◆ **YOUR GOAL**:
Among the lines of the records, count those containing the word "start", then give the number alone.

Records from a data collection
◇ ◇ ◇

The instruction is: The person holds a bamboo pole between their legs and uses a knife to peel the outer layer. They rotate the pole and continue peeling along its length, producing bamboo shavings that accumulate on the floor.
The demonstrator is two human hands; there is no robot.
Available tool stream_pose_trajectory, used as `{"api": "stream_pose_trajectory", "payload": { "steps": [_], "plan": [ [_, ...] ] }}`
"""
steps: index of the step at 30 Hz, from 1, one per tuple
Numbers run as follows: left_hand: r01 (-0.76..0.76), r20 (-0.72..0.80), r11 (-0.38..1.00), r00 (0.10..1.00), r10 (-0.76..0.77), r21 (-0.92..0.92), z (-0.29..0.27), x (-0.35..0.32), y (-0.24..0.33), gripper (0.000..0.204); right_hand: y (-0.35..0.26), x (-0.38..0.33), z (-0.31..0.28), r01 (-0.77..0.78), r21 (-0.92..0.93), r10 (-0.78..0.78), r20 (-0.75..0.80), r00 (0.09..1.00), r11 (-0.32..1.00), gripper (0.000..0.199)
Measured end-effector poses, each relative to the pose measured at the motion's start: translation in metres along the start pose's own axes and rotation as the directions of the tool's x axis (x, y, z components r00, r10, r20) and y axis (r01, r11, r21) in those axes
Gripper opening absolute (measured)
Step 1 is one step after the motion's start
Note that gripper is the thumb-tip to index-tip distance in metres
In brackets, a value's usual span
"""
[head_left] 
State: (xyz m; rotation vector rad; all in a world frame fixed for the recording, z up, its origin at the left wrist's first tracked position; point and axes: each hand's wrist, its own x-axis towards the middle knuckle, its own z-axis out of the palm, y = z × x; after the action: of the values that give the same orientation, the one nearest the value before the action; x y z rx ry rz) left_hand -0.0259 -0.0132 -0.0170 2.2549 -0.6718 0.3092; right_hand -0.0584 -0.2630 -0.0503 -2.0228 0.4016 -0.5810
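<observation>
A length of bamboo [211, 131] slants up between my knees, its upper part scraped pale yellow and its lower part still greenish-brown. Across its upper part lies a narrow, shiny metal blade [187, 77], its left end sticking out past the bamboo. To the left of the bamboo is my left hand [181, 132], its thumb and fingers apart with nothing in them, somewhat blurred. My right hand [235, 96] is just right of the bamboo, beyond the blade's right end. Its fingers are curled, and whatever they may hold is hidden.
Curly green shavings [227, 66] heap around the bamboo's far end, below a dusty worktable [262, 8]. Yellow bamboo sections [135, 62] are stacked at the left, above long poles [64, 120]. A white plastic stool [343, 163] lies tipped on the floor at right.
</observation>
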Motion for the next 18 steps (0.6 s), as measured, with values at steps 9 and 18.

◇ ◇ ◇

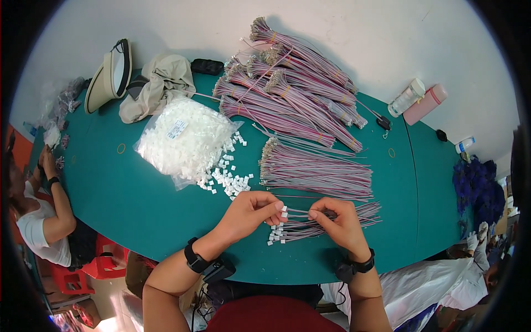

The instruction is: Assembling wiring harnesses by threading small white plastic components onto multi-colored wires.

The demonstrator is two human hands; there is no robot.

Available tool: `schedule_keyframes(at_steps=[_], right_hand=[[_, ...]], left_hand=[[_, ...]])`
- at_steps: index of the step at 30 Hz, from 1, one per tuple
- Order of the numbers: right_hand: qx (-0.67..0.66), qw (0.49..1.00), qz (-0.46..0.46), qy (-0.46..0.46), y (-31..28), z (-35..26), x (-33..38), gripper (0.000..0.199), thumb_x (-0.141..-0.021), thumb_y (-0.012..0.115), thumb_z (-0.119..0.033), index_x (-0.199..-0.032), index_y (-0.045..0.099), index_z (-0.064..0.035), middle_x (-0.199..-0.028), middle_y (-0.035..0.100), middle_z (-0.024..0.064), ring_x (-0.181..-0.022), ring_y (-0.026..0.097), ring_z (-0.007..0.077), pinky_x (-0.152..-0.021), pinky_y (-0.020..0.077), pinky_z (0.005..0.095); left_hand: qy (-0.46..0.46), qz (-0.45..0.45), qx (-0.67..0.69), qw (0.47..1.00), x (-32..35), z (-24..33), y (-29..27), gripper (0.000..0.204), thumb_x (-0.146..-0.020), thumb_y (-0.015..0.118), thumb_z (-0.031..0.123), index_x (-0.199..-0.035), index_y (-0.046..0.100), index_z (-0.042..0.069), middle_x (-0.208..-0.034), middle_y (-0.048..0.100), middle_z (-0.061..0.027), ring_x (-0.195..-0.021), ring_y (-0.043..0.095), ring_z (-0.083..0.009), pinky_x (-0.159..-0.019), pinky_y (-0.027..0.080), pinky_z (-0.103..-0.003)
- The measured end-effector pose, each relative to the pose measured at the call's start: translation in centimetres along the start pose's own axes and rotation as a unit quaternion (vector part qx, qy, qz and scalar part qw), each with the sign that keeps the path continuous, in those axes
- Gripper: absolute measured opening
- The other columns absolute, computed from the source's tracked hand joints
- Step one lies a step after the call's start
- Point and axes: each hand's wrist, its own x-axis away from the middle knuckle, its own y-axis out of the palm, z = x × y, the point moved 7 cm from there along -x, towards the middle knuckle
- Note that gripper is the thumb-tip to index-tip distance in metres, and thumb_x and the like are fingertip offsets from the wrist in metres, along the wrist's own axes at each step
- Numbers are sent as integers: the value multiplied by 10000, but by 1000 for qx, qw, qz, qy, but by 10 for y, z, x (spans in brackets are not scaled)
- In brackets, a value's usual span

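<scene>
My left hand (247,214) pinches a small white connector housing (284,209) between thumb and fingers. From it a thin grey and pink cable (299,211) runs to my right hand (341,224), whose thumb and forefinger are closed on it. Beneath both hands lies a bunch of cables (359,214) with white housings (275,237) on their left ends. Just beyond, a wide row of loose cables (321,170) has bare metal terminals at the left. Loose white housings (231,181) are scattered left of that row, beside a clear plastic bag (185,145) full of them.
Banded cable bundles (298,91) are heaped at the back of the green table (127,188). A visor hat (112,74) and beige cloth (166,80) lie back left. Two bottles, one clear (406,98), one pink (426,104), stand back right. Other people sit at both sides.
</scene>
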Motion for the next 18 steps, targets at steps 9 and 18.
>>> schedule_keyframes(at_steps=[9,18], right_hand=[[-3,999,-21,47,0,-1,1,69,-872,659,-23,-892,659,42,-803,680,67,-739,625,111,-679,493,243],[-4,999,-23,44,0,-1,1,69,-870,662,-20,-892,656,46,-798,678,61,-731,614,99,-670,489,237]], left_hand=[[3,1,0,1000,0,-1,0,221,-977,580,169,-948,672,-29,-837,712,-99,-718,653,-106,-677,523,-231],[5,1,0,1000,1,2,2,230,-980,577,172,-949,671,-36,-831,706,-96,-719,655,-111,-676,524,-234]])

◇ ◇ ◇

◆ **FINISHED EXERCISE**:
4